Of course, it is not the solution to the challenges in itself. That’s why my hope is that the biggest impact will take place on a meta-level. The technology will not only accelerate the process of solving individual challenges. But also, as importantly, it will encourage more people to get involved and be empowered by the current advancements.
Do you think we are making the most of AI’s potential when it comes to combating various societal and ecological issues? Or are there some obstacles slowing down the application of this technology?
From my point of view, the pace could be higher.
One of the reasons for this is the regulations, both in terms of acts of law and bottom-up best practices. They are definitely needed to make the process safe but are unfortunately lagging behind. I do appreciate the complexity of the task of regulating AI’s development. So I’m in favor of doing it gradually. At the same time, I believe being too cautious opens up more risks than it manages.
Another reason is that the field is still relatively fresh. As such, the potential of applying the methods to increase economical gain drives people in the industry away from using the methods for social good. I have high hopes that this will gradually change. Many people at the beginning of their careers that I speak to actively want to contribute to the greater good.
It is why we have our Data for Good program, to help shift the industry’s perspective and show the great things that we can do to bring a positive impact on the planet.
It is also a recurring theme among the reasons people joining Appsilon cite as drivers of their decision – the possibility of not only working on exciting projects but also doing their part in tackling global challenges.
The Future of ML and Positive Change
You say that what drives you the most in this field is the huge application potential of machine learning. When it comes to social domains, are there challenges you feel particularly strongly about and would like to focus on in your work?
For me personally, biodiversity and wildlife loss, in general, are important topics. From the global impact of habitat degradation on trophic chains to the very local struggles to keep cities green – planting trees, or creating wildflower meadows).

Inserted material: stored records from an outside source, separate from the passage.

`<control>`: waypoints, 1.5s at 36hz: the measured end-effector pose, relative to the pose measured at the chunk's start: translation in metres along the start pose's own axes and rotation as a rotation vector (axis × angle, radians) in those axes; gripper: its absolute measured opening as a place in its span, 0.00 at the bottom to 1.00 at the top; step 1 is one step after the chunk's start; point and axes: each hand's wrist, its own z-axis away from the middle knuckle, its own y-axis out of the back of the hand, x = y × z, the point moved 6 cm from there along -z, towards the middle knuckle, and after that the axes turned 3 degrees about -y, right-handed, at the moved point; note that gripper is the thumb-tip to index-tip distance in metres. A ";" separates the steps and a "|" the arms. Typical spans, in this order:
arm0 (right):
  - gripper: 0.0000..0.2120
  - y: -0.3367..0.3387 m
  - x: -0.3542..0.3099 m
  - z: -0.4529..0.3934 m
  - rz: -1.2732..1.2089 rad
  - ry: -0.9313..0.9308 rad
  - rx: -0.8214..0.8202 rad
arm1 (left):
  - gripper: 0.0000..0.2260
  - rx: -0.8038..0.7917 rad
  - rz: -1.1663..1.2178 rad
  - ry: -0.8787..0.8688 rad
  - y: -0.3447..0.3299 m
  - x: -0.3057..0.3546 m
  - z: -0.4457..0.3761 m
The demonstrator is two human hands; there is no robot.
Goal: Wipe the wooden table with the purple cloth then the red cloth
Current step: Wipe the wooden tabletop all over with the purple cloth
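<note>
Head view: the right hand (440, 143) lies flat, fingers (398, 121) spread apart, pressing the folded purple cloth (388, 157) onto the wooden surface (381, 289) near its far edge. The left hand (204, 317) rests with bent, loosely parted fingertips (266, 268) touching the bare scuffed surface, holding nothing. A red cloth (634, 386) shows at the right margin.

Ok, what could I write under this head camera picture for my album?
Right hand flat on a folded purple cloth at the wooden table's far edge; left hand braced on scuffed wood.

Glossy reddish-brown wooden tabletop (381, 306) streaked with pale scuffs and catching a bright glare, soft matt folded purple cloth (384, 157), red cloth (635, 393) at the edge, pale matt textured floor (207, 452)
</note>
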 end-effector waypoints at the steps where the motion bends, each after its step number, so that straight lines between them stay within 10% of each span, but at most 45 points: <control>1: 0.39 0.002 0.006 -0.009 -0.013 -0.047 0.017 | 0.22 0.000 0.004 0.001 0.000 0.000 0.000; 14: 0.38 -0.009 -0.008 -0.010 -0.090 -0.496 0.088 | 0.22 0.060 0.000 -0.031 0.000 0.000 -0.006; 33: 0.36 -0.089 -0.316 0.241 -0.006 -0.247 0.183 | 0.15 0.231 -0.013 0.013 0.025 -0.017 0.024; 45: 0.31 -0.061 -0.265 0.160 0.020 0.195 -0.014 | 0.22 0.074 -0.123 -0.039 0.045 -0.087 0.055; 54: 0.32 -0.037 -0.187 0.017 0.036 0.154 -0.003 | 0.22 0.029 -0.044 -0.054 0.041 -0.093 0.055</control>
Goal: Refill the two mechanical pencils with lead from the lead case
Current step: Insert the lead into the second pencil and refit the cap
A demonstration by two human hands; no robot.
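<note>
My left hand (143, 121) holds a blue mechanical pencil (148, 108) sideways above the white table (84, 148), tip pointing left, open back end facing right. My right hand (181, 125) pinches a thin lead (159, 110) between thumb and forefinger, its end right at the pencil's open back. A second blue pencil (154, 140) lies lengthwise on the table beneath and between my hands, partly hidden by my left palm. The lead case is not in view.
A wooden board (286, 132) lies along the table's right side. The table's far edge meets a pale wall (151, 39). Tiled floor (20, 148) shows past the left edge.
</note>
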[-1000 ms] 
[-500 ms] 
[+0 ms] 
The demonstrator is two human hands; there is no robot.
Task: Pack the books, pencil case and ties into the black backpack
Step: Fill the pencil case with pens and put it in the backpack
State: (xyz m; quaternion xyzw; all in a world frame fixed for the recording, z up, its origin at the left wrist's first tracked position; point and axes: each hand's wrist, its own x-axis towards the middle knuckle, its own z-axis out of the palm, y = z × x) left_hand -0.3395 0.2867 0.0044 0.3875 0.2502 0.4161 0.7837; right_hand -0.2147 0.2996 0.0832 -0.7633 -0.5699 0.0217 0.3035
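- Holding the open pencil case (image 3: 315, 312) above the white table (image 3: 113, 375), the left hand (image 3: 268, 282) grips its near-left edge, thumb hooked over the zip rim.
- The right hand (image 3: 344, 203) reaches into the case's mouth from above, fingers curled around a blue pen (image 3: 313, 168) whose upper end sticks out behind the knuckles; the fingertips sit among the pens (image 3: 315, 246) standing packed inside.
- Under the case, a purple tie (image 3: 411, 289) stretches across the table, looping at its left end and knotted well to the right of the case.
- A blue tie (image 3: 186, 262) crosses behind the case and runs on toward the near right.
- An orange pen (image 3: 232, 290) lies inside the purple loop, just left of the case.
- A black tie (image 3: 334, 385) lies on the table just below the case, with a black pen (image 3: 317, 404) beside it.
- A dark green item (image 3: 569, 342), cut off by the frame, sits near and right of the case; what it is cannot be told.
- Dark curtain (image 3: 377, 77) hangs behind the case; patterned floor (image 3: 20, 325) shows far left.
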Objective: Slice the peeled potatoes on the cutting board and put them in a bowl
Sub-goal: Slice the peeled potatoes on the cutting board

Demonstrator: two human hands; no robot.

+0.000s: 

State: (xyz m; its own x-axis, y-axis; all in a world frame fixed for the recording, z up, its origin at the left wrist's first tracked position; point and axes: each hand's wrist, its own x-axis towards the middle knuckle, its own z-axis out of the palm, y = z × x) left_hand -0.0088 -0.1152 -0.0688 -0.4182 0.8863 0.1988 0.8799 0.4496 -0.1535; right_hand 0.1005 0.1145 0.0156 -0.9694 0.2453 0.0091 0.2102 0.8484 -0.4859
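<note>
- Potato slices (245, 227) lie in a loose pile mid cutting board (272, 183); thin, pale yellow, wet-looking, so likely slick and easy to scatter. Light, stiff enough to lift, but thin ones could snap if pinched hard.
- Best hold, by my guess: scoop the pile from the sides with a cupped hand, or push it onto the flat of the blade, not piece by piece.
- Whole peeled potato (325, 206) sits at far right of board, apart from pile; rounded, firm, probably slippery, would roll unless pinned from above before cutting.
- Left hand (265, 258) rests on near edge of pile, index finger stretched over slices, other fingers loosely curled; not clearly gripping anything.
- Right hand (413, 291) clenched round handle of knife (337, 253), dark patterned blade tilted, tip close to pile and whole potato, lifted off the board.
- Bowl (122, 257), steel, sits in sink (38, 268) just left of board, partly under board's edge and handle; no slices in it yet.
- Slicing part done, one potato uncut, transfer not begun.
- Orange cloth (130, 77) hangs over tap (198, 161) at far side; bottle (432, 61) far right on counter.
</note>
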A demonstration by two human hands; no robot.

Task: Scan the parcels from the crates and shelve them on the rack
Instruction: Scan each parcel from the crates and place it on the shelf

Machine learning skills can aid those efforts, by enhancing the insights we draw from data. Classical data processing and visualization techniques can also be very informative, e.g., raising awareness about the issues.
What are your hopes for the future, when it comes to applying artificial intelligence and machine learning for social good?
I believe the climate crisis is here. We need to act to mitigate the effects our past and current actions will have on this and the next generations. I hope leveraging data science techniques, machine learning, and computer vision, will contribute to that effort. I hope that by producing positive examples of such an impact we will also draw more people, possibly with different skill sets and approaches, into doing their part.